Mia madre stava ancora sbattendo i polpastrelli sul tavolo finché non esclamai esasperata: "Mamma, per favore, potresti smettere? Mi stai innervosendo."

"Oh, si, scusa. É solo che devo smaltire la rabbia e la tensione."

"Ti capisco." si intromise Jenny nella conversazione.

"Mi fa impazzire il fatto che dobbiamo stare qui, senza fare nulla, ad aspettare che quegli stronzi vengano a farci del male!" questa volta fu mio padre a parlare, quando pronunció l'ultima parola, mi accorsi che aveva serrato a pugno la mano destra e stringeva le dita nel palmo della mano talmente forte da far diventare le nocche bianche.

Mi faceva impressione vederlo così. Di solito quando si alterava cercava sempre un modo per calmarsi e mantenere il senno, ma mai e poi mai si era comportato in quel modo fino ad oggi.
D'un tratto la porta principale che si affacciava sulla cucina, si aprì, rivelando la persona che aveva compiuto quell'azione.
Era mia zia.
Essa lavorava come scienziata per la W.I.C.K.E.D., ma appena seppe dei loro scopi malvagi, trovò un'altra organizzazione che come unico obbiettivo aveva di fermarla e distruggerla. Attualmente lavorava ancora per la W.I.C.K.E.D. ma appena avrebbe ottenuto il licenziamento, si sarebbe unita all'altra.

"Gli scienziati e le guardie stanno arrivando. Vogliono le ragazze, ho fatto il prima possibile per avvisarvi in tempo e non destare sospetti." affermó ansimando.

Sicuramente avrà fatto una bella corsetta per raggiungerci. Pensai.

"Grazie." la ringraziò papà "Voi due andate." disse ora rivolto a me e a Jennifer.

Annuii decisa, feci un cenno di incoraggiamento a mia sorella e ci dirigemmo alla porta che distava solo qualche metro. Nostra zia era subito dietro di noi, con un po' di malinconia salutammo i nostri genitori. Senza mai voltarci e guardare indietro, percorremmo tutta la via dove abitavamo.
Appena fuori dai cancelli che circondavano l'intera città, c'era una maestosa Berga.

Non ero mai stata così vicina a un affare del genere. Mi dissi tra me e me.

Più ci avvicinavamo, più ci accorgemmo che altri ragazzi su per giú della nostra età, stavano percorrendo il portellone dell'aeromobile. Tutti avevano stampata in volto un'espressione triste e rassegnata.
Ora toccava a noi entrare.
Il cuore mi batteva a mille per la paura. Cercai la mano di mia sorella e gliela strinsi con la sparanza che mi avrebbe tranquillizzato un pochino.
La Berga era gigantesca.
Rimasi ad ammirarla per qualche secondo fino a quando Jennifer sfiló la mano dalla mia, allontanandosi per mettersi seduta su uno dei pochi posti liberi rimasti su un divano.

"Di già odio queste persone." borbottó Jenny dopo che mi fui sistemata accanto a lei.

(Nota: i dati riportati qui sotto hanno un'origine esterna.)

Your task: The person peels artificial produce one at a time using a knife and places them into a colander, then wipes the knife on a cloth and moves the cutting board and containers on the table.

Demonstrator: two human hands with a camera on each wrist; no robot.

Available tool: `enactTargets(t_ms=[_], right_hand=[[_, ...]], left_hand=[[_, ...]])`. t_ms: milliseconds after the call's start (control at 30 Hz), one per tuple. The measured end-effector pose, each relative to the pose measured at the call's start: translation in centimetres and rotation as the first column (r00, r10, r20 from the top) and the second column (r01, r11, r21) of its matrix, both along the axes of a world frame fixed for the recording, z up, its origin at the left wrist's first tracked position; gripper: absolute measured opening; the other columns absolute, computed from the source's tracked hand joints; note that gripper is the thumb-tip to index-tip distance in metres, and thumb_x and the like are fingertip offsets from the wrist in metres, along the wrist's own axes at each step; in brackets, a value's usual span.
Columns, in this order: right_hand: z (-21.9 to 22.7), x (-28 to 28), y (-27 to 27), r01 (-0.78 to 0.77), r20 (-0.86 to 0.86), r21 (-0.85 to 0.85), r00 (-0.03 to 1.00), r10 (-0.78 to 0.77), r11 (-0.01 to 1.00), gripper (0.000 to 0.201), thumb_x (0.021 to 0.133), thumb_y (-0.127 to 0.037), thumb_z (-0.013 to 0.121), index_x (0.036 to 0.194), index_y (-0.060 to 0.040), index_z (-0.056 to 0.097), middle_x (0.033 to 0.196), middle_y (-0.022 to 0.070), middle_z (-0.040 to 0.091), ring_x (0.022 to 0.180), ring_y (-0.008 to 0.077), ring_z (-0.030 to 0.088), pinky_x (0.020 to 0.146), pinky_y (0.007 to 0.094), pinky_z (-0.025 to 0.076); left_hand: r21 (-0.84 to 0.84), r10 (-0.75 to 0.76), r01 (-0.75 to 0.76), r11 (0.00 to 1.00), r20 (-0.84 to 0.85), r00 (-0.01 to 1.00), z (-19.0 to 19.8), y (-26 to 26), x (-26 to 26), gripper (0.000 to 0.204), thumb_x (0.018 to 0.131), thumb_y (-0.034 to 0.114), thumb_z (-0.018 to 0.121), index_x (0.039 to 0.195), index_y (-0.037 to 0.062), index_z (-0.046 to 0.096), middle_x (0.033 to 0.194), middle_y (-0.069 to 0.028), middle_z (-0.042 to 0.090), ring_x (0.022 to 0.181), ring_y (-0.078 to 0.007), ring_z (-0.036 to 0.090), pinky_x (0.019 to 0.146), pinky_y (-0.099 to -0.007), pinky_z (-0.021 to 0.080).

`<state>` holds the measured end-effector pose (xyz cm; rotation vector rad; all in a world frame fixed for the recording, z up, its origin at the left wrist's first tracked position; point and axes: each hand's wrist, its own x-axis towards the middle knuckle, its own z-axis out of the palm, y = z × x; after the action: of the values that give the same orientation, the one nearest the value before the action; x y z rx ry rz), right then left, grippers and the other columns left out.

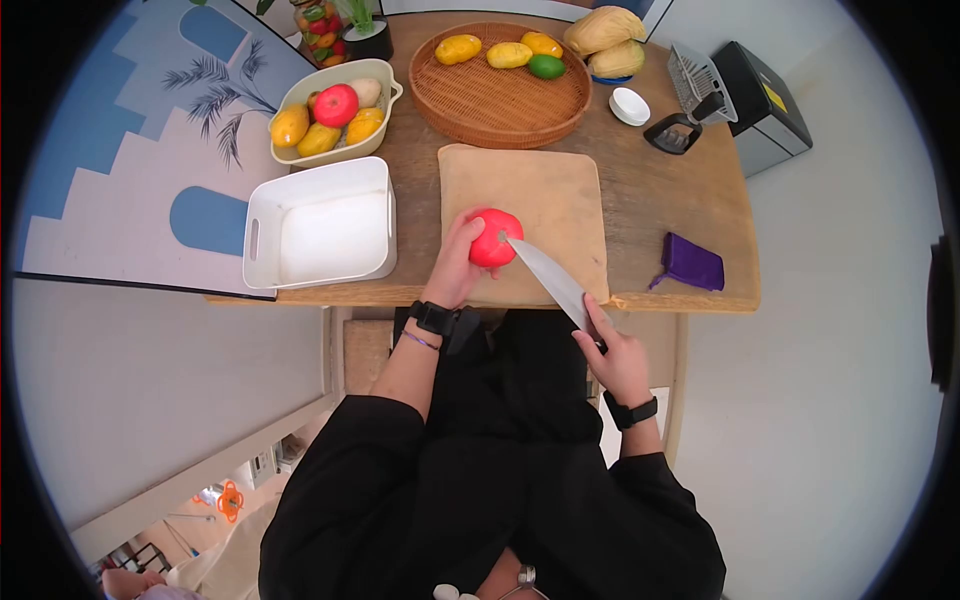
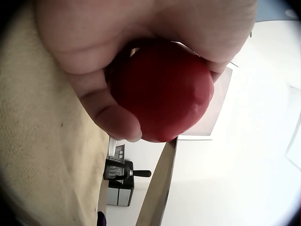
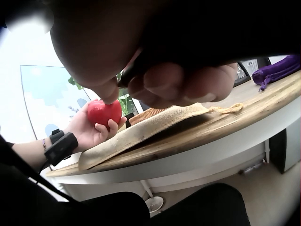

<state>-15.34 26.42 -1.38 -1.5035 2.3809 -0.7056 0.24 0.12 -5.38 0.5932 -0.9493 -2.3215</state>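
A red round fruit (image 1: 493,240) is gripped by my left hand (image 1: 457,262) over the near part of a beige cloth (image 1: 540,180). Curled fingers wrap the red fruit (image 2: 164,92) in the left wrist view. My right hand (image 1: 617,355) holds a large knife (image 1: 550,277) by its dark handle, the blade slanting up and left. Its tip meets the fruit beside the grey-green stem spot; whether it has gone into the skin I cannot tell. In the right wrist view the fingers (image 3: 178,84) are curled round the handle, and the blade is hidden.
A white bin (image 1: 335,235) stands left of the cloth. Behind it a cream basket (image 1: 283,155) holds a red fruit and several yellow ones. A wicker tray (image 1: 500,100) with fruit lies behind the cloth. To the right are a purple pouch (image 1: 692,264), a black-handled tool (image 1: 675,133) and a white bowl (image 1: 630,106).
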Motion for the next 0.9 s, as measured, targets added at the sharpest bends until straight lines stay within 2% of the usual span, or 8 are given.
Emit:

"Anche io." le sussurrai nell'orecchio.

"Isabella?" disse mia zia attirando la mia attenzione dopo aver esaminato con lo sguardo ogni angolo della sala.

"Si?"

"Tuo padre avrebbe voluto dartela lui stesso." mi annunció. Assicuratasi di non essere vista da nessuno, si portó una mano dentro al candido camice aperto, dietro la schiena della donna spuntó un oggetto. Sulle prime non capii cosa fosse ma poi lei mi porse una spada.

"Wow, é stupenda!" esclamai rigirandomela tra le mani.

"Sono contenta che ti piaccia." si voltó circospetta intorno. "Presto nascondila."

Ubbidii alle sue parole, tentai di metterla dietro la schiena come aveva fatto mia zia prima ma era troppo lunga e scomodo. Quindi optai di metterla tra me e mia sorella, infilzai una parte della spada tra i cuscini del divano, presto io e la mia gemella ci appiccicammo l'una contro l'altra per coprire anche la parte che fuoriusciva.

"La adoro!" esclamai ringraziando la mia parente.

Avevo visto molte volte quella spada, papà la teneva orgogliosamente in alto sopra il camino. Quell'arma era particolare perché c'erano delle frasi incise sull'elsa: "Sotto le false identità, si cela sempre la verità." e la mia preferita: "L'inverno sta arrivando."
L'ultima frase era diventata una specie di "motto" della nostra famiglia, lo usavamo quando una situazione stava peggiorando o era sul punto di esserlo.

"É vero zia che hai fatto incidere tu le due frasi? E dove le hai sentite?" chiesi curiosa di sapere la risposta.

"Sí é vero." ora le luccicavano gli occhi. "Le ho inventate e mi sembrava carino metterle su qualcosa di importante come la spada."

"Non mi ero mai accorta che avevi una fantastica originalità!" si complimentó mia sorella.

"Grazie. Allora... come pensi di chiamarla?" mi chiese zia.

"Come? Da quanto le spade hanno un nome?" le domandai sorpresa obbligandomi a sopportare metà elsa che premeva sulla mia schiena.

"Beh, da sempre! Tutte le spade di valore hanno un nome."

"La chiamerò..." feci una pausa per riflettere, la mia mente finiva sempre sulle fiammelle che creavano un contrasto con il nero del fodero."...Fiamma!"

"Fiamma." ripeté mia zia in un sussurro.

"É proprio un bel nome, mi piace." commentò Jennifer.

"Promettimi una cosa." zia fece una pausa e si guardò nuovamente intorno."Proteggila come se fosse la tua stessa vita."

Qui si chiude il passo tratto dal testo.